2 décembre : le lutin de l’Avent
En Ille-et-Vilaine, les paysans racontaient encore, au XIXe siècle, les méfaits d’une sorte de lutin protéiforme qu’ils nommaient Martine. Il était capable de se transformer en toutes sortes de bêtes, et même en objets. Si l’on voyait sur le chemin un couteau ou un peloton de laine qui n’avaient rien à y faire, mieux valait ne pas les ramasser. Si on les emportait chez soi, la nuit qui suivait promettait d’être vraiment affreuse. Le lutin renversait les meubles, brisait la vaisselle, ôtait les couvertures et battait ceux qui se trouvaient dessous.
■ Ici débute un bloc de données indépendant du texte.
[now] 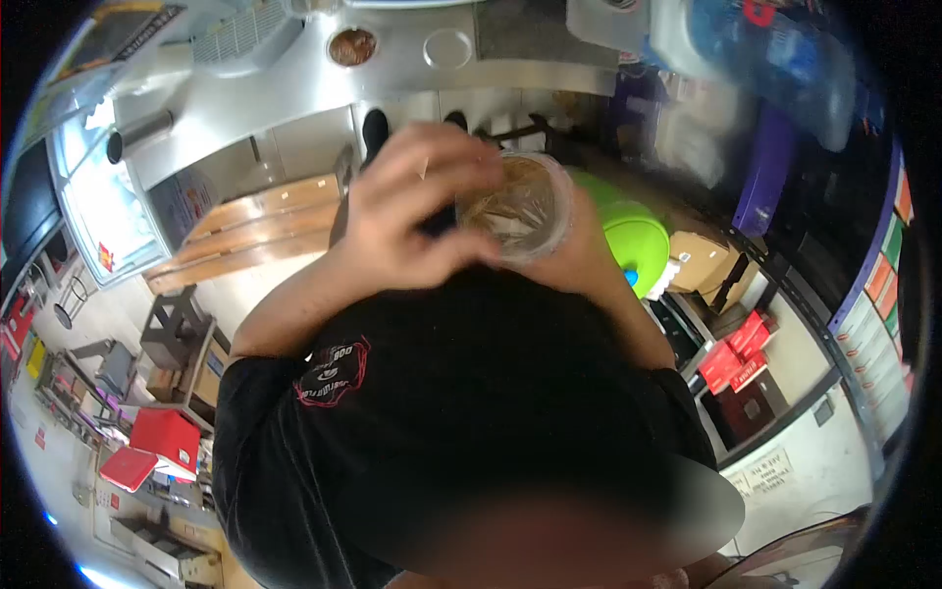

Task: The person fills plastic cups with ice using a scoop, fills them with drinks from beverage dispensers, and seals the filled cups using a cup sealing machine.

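A steel counter curves beyond us. Our right hand wraps a clear container in front of our black shirt, presumably steadying it; our blurred left hand arches by its rim, thumb and fingers spread, contact unclear.

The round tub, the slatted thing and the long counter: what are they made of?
Tub: probably thin, smooth plastic, because it's see-through, though glass isn't ruled out.
Slatted thing: looks like wood, with brown planks; I can't tell if it's varnished.
Long counter: looks like smooth metal, maybe steel, because it's grey and shiny.
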Motion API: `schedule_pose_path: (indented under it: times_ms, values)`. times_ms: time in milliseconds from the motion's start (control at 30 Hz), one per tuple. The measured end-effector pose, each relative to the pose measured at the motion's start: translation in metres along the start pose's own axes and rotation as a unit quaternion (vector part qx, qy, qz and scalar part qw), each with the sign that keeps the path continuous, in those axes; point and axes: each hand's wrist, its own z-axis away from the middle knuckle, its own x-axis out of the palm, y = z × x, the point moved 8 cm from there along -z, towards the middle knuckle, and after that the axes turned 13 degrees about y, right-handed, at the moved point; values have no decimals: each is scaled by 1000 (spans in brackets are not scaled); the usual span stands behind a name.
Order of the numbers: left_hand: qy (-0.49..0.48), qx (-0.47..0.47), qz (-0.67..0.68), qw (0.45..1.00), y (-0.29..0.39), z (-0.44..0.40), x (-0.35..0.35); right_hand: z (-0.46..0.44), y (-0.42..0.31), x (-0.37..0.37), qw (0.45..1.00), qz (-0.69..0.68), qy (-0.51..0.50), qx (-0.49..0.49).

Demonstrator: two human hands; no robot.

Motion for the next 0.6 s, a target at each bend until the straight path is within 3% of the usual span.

Lorsque Martine se transformait en bête, elle apparaissait soudain au détour d’un chemin en une masse informe qui ressemblait à une vache, un bœuf, un cochon ou encore un mouton. Son plaisir consistait alors à effrayer et à faire enrager les paysans qui s’étaient attardés et s’en retournaient chez eux à la nuit tombée. Un soir, un vieux paysan de la commune de Montours rentrait tranquillement chez lui. Soudain, en passant dans un carrefour, il aperçut un mouton à l’allure étrange. Notre homme aurait dû se méfier, car les carrefours qui étaient des lieux sacrés dans l’Antiquité furent ensuite considérés comme des endroits maudits et l’on y planta des croix pour les christianiser. Mais, notre homme faisant fi de toute prudence, s’approcha naïvement de la bête. D’abord, elle le laissa venir sans bouger, puis fit mine de sauver et s’arrêta un peu plus loin. Le paysan la suivit. Et ce petit manège continua plusieurs fois jusqu’à l’entrée du cimetière. Le mouton y pénétra et le pauvre vieux, tout essoufflé, le suivit encore. Tout à coup, quelle ne fut pas sa surprise de le voir diminuer de volume. Il devint de la grosseur d’un chat, puis d’une belette et enfin disparut complètement.
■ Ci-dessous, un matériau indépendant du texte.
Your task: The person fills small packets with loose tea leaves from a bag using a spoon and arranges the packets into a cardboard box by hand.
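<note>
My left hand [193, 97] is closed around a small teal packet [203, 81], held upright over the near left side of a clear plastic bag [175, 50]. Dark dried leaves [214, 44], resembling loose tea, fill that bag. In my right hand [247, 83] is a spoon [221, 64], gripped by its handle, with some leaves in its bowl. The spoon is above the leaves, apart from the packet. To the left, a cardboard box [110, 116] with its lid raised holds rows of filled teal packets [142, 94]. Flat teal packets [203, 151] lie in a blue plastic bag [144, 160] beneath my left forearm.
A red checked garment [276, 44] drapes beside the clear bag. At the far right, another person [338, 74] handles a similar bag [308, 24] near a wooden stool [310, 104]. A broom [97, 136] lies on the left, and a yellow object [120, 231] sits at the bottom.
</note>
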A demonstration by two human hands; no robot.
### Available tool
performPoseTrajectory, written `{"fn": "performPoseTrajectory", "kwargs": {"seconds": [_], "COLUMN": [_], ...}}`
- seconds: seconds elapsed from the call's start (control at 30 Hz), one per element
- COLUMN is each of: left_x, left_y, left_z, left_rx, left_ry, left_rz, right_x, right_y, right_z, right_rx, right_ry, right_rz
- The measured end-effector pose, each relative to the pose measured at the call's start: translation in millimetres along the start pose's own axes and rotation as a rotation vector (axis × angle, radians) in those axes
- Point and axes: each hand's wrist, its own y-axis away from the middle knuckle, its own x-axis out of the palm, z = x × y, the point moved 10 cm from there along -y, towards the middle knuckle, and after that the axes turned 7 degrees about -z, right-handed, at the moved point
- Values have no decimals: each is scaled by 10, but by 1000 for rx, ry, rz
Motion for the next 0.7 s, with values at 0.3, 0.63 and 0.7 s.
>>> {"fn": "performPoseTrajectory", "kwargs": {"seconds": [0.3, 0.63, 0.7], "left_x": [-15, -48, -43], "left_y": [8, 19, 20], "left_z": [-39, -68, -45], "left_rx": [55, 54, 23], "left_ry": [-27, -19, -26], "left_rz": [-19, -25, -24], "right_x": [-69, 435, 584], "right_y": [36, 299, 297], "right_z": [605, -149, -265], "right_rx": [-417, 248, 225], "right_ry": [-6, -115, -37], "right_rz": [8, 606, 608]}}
On raconte aussi que les imprudents qui passaient entre onze heures et minuit sur la route de Montours, juste à l’entrée du bourg, apercevaient une ombre qui s’avançait sur eux et les rouait de coups avant de disparaître en riant aux éclats. C’était encore une des facéties de Martine. Tout cela n’était pas bien grave, d’autant que jadis, beaucoup de lutins se plaisaient à faire des farces aux humains. Mais, pendant la période de l’Avent, les être fantastiques étaient particulièrement dangereux et Martine n’échappait pas à la règle. C’est ainsi qu’une nuit de décembre, un robuste gaillard de Montours, qui n’avait peur de rien, décida de se rendre à l’endroit où ses compagnons avaient subi les malices du lutin. Il voulait savoir si ce qu’ils racontaient était vrai ou si un abus de vin n’était pas responsable de leur mésaventure. Il faisait froid cette nuit-là et comme il ne voyait rien ni personne, il commençait à s’impatienter. Il me mit à crier tout haut « Alors, où elle est cette bête ? » Une grosse voix répondit aussitôt « La voici ». Martine se jeta sur l’homme et une terrible lutte s’engagea. On ignore qui remporta la victoire car l’homme ne voulut jamais raconter dans le détail ce qui lui était arrivé. Il n’avait aucune blessure apparente, mais, quelques jours plus tard, il passa de vie à trépas sans aucune raison. Voilà pourquoi il ne faut surtout pas s’aventurer la nuit dans la campagne durant la période de l’Avent.